ABOUT THIS EXERCISE
Return, word for word, the lines of the listing below from the one with "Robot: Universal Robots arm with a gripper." through the one with "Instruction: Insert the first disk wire", and no other lines.

** PROVIDED MATERIAL follows **

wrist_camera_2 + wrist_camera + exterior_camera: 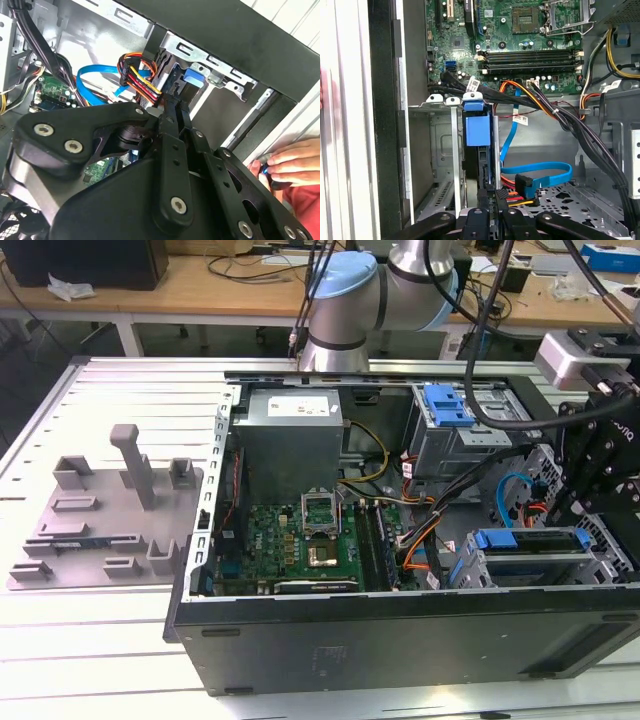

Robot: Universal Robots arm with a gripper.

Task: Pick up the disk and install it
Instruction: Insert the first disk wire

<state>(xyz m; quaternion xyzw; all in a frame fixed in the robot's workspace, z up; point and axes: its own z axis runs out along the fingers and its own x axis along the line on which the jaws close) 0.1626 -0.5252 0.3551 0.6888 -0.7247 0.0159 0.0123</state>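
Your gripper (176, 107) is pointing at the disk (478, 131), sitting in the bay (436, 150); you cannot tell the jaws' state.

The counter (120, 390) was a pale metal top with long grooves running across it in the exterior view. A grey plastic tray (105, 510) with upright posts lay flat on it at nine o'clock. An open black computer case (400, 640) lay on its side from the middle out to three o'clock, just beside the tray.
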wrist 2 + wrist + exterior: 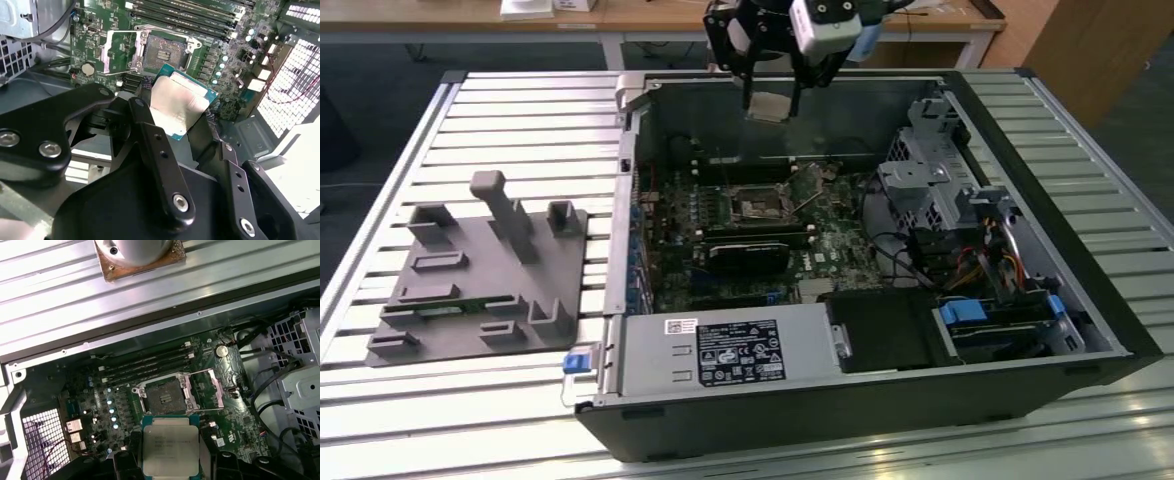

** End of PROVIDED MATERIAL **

TASK RESULT
Robot: Universal Robots arm with a gripper.

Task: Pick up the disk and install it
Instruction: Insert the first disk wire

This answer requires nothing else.